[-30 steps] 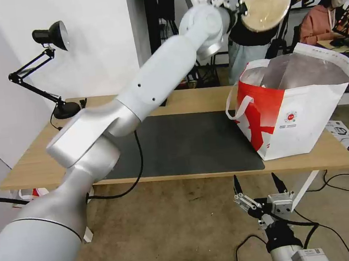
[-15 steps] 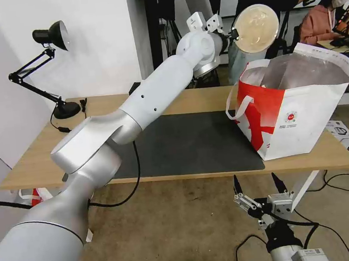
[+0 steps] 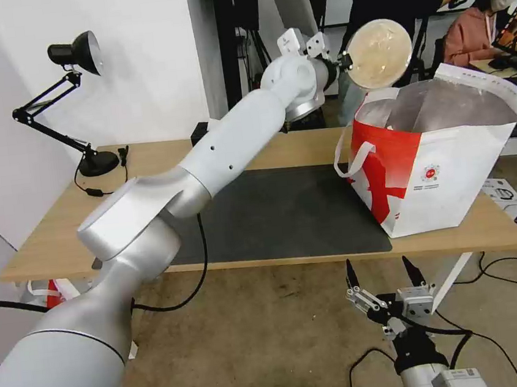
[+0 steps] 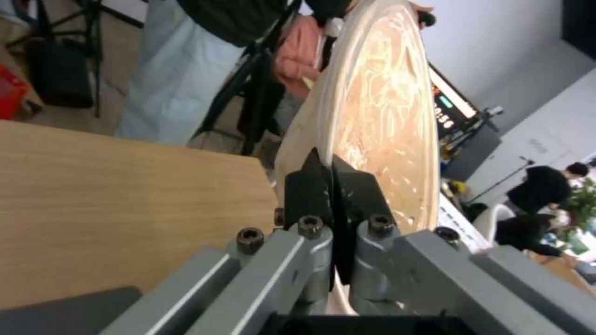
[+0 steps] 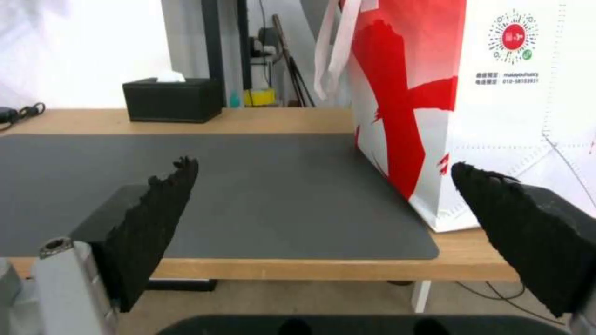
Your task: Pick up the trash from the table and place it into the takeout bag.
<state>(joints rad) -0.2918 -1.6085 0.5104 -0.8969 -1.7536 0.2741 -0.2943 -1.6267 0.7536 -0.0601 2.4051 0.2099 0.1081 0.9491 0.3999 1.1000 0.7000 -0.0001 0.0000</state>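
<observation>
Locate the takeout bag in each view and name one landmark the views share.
Head view: takeout bag stands at the table's right end, mouth open.
Left wrist view: not in it.
Right wrist view: the bag's red-and-white side rises beyond the mat's edge.
Shared landmark: the dark mat, also along the left wrist picture's edge.
</observation>
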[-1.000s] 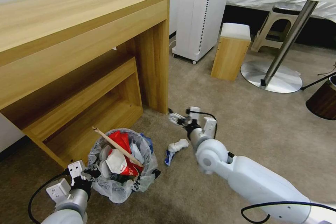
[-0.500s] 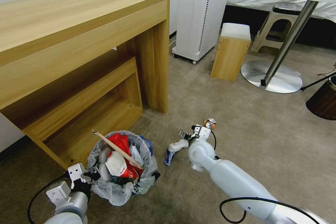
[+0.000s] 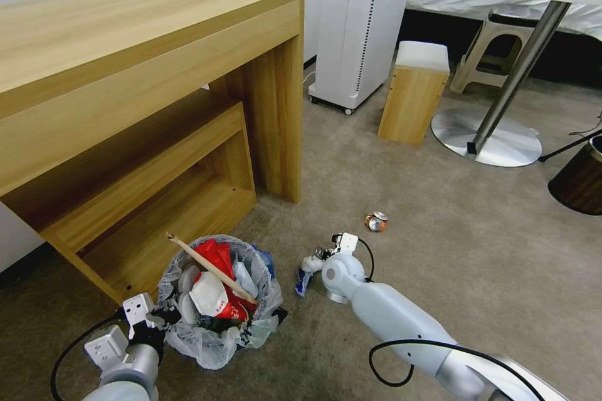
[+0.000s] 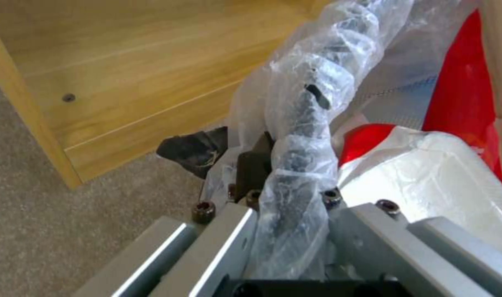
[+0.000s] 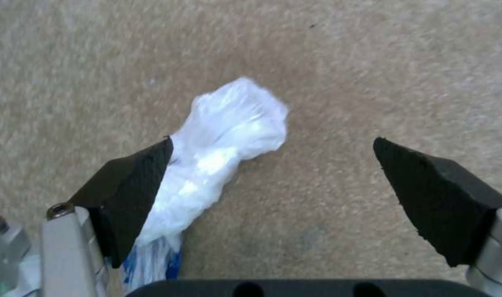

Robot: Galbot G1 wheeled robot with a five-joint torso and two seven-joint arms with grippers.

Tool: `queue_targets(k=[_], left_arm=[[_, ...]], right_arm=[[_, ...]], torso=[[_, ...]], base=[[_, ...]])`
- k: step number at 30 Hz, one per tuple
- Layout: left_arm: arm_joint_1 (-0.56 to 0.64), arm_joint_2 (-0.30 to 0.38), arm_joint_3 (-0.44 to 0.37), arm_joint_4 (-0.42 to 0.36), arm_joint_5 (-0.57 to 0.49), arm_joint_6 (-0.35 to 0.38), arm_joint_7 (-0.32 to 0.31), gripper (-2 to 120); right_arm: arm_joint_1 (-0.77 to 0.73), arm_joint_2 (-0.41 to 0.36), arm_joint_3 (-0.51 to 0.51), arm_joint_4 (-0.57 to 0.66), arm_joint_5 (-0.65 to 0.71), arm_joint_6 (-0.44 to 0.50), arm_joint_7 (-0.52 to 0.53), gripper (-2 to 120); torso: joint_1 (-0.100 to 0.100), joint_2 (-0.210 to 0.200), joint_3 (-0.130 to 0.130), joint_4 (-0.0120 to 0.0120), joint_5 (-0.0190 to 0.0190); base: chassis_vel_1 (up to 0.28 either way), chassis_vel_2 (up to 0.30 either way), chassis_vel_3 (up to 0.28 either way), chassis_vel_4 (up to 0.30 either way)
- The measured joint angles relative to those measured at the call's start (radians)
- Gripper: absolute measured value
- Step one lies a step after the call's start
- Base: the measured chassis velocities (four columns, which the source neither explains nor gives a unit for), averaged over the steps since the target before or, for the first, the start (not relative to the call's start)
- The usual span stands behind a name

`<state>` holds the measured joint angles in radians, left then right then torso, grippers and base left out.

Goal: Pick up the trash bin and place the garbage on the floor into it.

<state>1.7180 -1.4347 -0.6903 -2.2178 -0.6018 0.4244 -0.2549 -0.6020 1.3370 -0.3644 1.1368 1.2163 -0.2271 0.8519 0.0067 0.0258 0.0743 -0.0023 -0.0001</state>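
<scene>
Trash bin [image 3: 207, 348]: parked on the beige floor [image 3: 476, 232] right by the foot of the wooden desk [image 3: 150, 44], already stuffed with red wrappers and a wooden stick [image 3: 210, 265] poking out over the rim. Pretty full, so worth aiming drops at the side away from the stick.

Left claw [image 3: 157, 316]: clenched on the bin's bag-covered rim, plastic bunched up between the pads in the left wrist view [image 4: 287, 181]. Nothing to do there except hold steady and keep the bin from tipping.

Right claw [image 3: 320, 254]: down low over the carpet, released and spread wide in the right wrist view [image 5: 273, 165]. One pad right up against the crumpled white tissue [image 5: 224, 136], the other well apart from it on bare carpet. So, off-centre. Better to slide sideways a touch and get the wad between both pads before squeezing, otherwise probably just nudging it along the floor. Soft and squashy too, so go low, nearly brushing the pile, and close fully.

Blue-white wrapper [image 3: 303, 282]: lying just beside the tissue, maybe touching it, hard to tell. Fine if both come up together, but no dragging.

Crushed can [image 3: 376, 221]: a bit farther out on the carpet, untouched, one for later.
</scene>
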Motion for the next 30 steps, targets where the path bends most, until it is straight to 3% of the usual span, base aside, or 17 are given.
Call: queue_targets(k=[7, 19, 30], left_arm=[[-0.010, 0.011, 0.004, 0.003, -0.008, 0.002, 0.000, 0], [-0.029, 0.040, 0.027, 0.026, -0.029, 0.002, 0.001, 0], [-0.027, 0.042, 0.029, 0.030, -0.033, 0.001, 0.003, 0]], right_arm=[[0.010, 0.020, -0.043, -0.063, -0.073, 0.007, -0.096, 92], [0.032, 0.070, -0.088, -0.167, -0.159, 0.011, -0.143, 92], [0.034, 0.100, -0.088, -0.174, -0.191, 0.027, -0.148, 92]], torso=[[0.000, 0.000, 0.000, 0.0000, 0.0000], [0.000, 0.000, 0.000, 0.0001, 0.0001], [0.000, 0.000, 0.000, 0.0001, 0.0000]], base=[[0.000, 0.000, 0.000, 0.000], [0.000, 0.000, 0.000, 0.000], [0.000, 0.000, 0.000, 0.000]])
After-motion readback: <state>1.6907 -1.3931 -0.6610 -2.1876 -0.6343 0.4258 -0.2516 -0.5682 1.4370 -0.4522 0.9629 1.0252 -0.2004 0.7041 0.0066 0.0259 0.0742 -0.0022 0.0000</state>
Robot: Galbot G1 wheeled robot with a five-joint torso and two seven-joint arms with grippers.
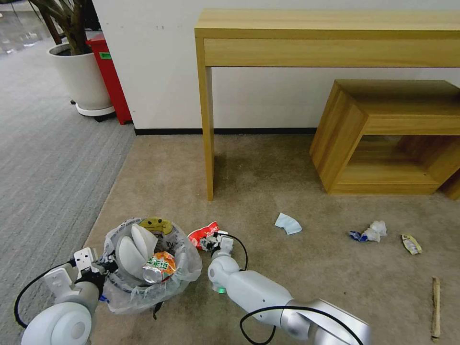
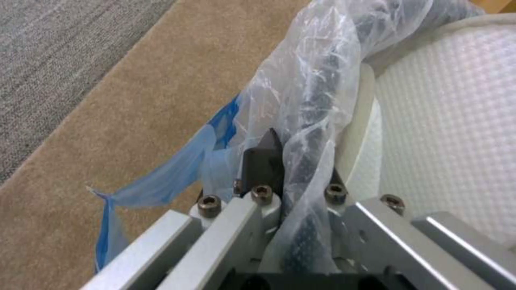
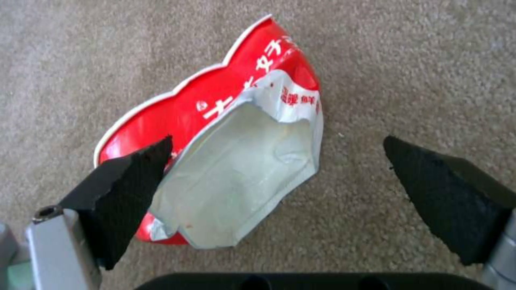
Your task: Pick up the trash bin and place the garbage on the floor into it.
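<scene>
Gripping the rim of the trash bin (image 1: 143, 268), the left claw (image 1: 98, 268) is pressed together on the dark edge and the clear bag (image 2: 301, 121) folded over it; in the left wrist view the rim and plastic pass between its black fingers (image 2: 261, 161). The bin sits at the near left of the beige floor (image 1: 287, 191), just beside the border with the grey ribbed carpet (image 1: 48, 158). Whether its base touches the floor cannot be told. Inside it stand two white slippers (image 1: 134, 247), upright against each other, with a crushed can (image 1: 158, 267) lying in front of them. A yellow smiley face shows on the bag at the far rim.

The right claw (image 1: 211, 241) is low over the floor just to the right of the bin, spread wide. In the right wrist view one finger (image 3: 129, 181) overlaps the edge of a red wrapper (image 3: 225, 141), the other stands well apart over bare carpet. The wrapper lies flat, torn open, silver lining up.

Remaining on the floor to the right: a pale blue-white carton (image 1: 288, 224), crumpled paper (image 1: 371, 231), a small wrapper (image 1: 411, 244) and a wooden stick (image 1: 436, 308). A wooden desk (image 1: 326, 33) stands against the wall, with a low wooden unit (image 1: 354, 124) under it.
</scene>
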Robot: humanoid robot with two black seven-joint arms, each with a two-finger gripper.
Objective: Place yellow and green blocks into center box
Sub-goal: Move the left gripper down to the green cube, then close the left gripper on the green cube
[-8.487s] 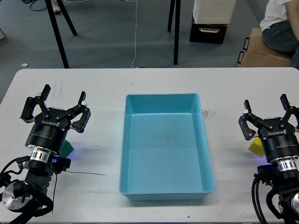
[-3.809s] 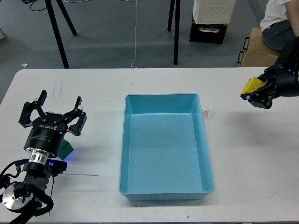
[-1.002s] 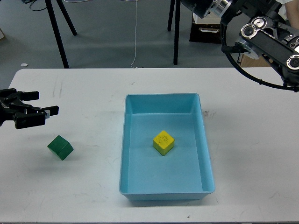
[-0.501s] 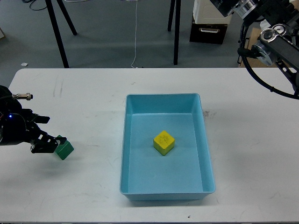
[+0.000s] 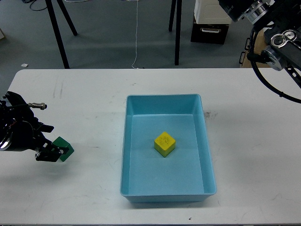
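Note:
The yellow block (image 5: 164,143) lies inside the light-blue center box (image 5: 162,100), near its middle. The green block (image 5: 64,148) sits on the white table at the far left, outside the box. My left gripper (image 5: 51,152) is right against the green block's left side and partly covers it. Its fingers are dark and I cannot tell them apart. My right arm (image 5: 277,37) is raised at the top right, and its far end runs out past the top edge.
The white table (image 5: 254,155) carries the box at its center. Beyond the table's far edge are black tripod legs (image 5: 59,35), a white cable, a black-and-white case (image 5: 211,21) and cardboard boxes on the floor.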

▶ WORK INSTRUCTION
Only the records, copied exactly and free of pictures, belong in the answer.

▶ RESULT OF THIS EXERCISE
[-30 steps] 
[-15 steps] 
[+0 steps] 
[+0 steps] 
[+0 steps] 
Your task: Pick up the trash from the table and place it into the takeout bag.
<state>(joints rad) -0.2918 -1.6085 0.5104 -0.8969 -1.7536 0.2741 -0.2943 -1.6267 0.7536 -0.0601 2.4051 0.2099 0.1081 0.9491 0.3999 1.1000 0.7000 -0.0001 0.0000</state>
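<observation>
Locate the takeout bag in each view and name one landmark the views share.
Head view: takeout bag stands at the table's right end, mouth open.
Left wrist view: not in it.
Right wrist view: the bag's red-and-white side rises beyond the mat's edge.
Shared landmark: the dark mat, also along the left wrist picture's edge.
</observation>
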[-1.000s] 
[-0.500s] 
[+0.000s] 
[+0.000s] 
[+0.000s] 

Robot: Galbot G1 wheeled robot with a five-joint torso and two seven-joint arms with grippers.

Tool: `queue_targets(k=[_], left_arm=[[_, ...]], right_arm=[[_, ...]], torso=[[_, ...]], base=[[_, ...]])`
- k: step number at 30 Hz, one per tuple
- Layout: left_arm: arm_joint_1 (-0.56 to 0.64), arm_joint_2 (-0.30 to 0.38), arm_joint_3 (-0.44 to 0.37), arm_joint_4 (-0.42 to 0.36), arm_joint_5 (-0.57 to 0.49), arm_joint_6 (-0.35 to 0.38), arm_joint_7 (-0.32 to 0.31), gripper (-2 to 120); right_arm: arm_joint_1 (-0.77 to 0.73), arm_joint_2 (-0.41 to 0.36), arm_joint_3 (-0.51 to 0.51), arm_joint_4 (-0.57 to 0.66), arm_joint_5 (-0.65 to 0.71), arm_joint_6 (-0.44 to 0.50), arm_joint_7 (-0.52 to 0.53), gripper (-2 to 120); torso: joint_1 (-0.100 to 0.100), joint_2 (-0.210 to 0.200), joint_3 (-0.130 to 0.130), joint_4 (-0.0120 to 0.0120), joint_5 (-0.0190 to 0.0190); base: chassis_vel_1 (up to 0.28 either way), chassis_vel_2 (up to 0.30 either way), chassis_vel_3 (up to 0.28 either way), chassis_vel_4 (up to 0.30 either way)
- The measured joint angles relative to those measured at the call's start (radians)
- Gripper: absolute measured value
- Step one lies a step after the call's start
- Base: the measured chassis velocities (four columns, which the source neither explains nor gives a unit for), averaged over the steps since the target before or, for the first, the start (not relative to the call's start)
- The usual span stands behind a name

`<state>` holds the measured joint angles in radians, left then right then torso, grippers and base left out.

Goal: Pick up the trash bin and place the garbage on the floor into it.

<state>1.7180 -1.4347 -0.6903 -2.2178 -0.6018 0.4244 -0.2549 -0.6020 1.3370 -0.3644 1.1368 1.2163 -0.2271 0.8519 0.0067 0.0258 0.0743 -0.0023 -0.0001</state>
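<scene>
Trash bin [image 3: 207, 348]: parked on the beige floor [image 3: 476, 232] right by the foot of the wooden desk [image 3: 150, 44], already stuffed with red wrappers and a wooden stick [image 3: 210, 265] poking out over the rim. Pretty full, so worth aiming drops at the side away from the stick.

Left claw [image 3: 157, 316]: clenched on the bin's bag-covered rim, plastic bunched up between the pads in the left wrist view [image 4: 287, 181]. Nothing to do there except hold steady and keep the bin from tipping.

Right claw [image 3: 320, 254]: down low over the carpet, released and spread wide in the right wrist view [image 5: 273, 165]. One pad right up against the crumpled white tissue [image 5: 224, 136], the other well apart from it on bare carpet. So, off-centre. Better to slide sideways a touch and get the wad between both pads before squeezing, otherwise probably just nudging it along the floor. Soft and squashy too, so go low, nearly brushing the pile, and close fully.

Blue-white wrapper [image 3: 303, 282]: lying just beside the tissue, maybe touching it, hard to tell. Fine if both come up together, but no dragging.

Crushed can [image 3: 376, 221]: a bit farther out on the carpet, untouched, one for later.
</scene>
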Motion for the next 30 steps, targets where the path bends most, until it is straight to 3% of the usual span, base aside, or 17 are given.
Call: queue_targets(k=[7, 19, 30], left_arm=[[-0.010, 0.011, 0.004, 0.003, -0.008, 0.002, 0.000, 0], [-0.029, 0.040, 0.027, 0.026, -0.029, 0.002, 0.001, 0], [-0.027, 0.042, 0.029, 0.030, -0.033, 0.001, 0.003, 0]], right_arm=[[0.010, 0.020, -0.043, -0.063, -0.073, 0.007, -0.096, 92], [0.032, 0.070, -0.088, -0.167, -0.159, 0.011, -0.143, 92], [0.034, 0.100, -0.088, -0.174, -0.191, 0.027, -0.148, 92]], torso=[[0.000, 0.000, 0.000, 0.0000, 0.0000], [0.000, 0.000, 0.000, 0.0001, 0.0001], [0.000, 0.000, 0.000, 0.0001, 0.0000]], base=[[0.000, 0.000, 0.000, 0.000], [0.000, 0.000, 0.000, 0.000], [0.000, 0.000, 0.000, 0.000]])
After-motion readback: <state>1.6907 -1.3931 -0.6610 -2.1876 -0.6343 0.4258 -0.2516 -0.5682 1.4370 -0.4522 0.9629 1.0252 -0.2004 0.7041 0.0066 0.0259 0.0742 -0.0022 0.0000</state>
Robot: Galbot G1 wheeled robot with a five-joint torso and two seven-joint arms with grippers.
Your task: Pick up the trash bin and place the garbage on the floor into it.
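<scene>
Gripping the rim of the trash bin (image 1: 143, 268), the left claw (image 1: 98, 268) is pressed together on the dark edge and the clear bag (image 2: 301, 121) folded over it; in the left wrist view the rim and plastic pass between its black fingers (image 2: 261, 161). The bin sits at the near left of the beige floor (image 1: 287, 191), just beside the border with the grey ribbed carpet (image 1: 48, 158). Whether its base touches the floor cannot be told. Inside it stand two white slippers (image 1: 134, 247), upright against each other, with a crushed can (image 1: 158, 267) lying in front of them. A yellow smiley face shows on the bag at the far rim.

The right claw (image 1: 211, 241) is low over the floor just to the right of the bin, spread wide. In the right wrist view one finger (image 3: 129, 181) overlaps the edge of a red wrapper (image 3: 225, 141), the other stands well apart over bare carpet. The wrapper lies flat, torn open, silver lining up.

Remaining on the floor to the right: a pale blue-white carton (image 1: 288, 224), crumpled paper (image 1: 371, 231), a small wrapper (image 1: 411, 244) and a wooden stick (image 1: 436, 308). A wooden desk (image 1: 326, 33) stands against the wall, with a low wooden unit (image 1: 354, 124) under it.
</scene>
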Robot: humanoid robot with two black seven-joint arms, each with a two-finger gripper.
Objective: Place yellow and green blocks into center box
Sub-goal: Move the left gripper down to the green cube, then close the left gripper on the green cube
[-8.487s] 
[-3.809s] 
[-1.002s] 
[-0.501s] 
[+0.000s] 
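Note:
The yellow block (image 5: 164,143) lies inside the light-blue center box (image 5: 162,100), near its middle. The green block (image 5: 64,148) sits on the white table at the far left, outside the box. My left gripper (image 5: 51,152) is right against the green block's left side and partly covers it. Its fingers are dark and I cannot tell them apart. My right arm (image 5: 277,37) is raised at the top right, and its far end runs out past the top edge.
The white table (image 5: 254,155) carries the box at its center. Beyond the table's far edge are black tripod legs (image 5: 59,35), a white cable, a black-and-white case (image 5: 211,21) and cardboard boxes on the floor.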

The output is complete.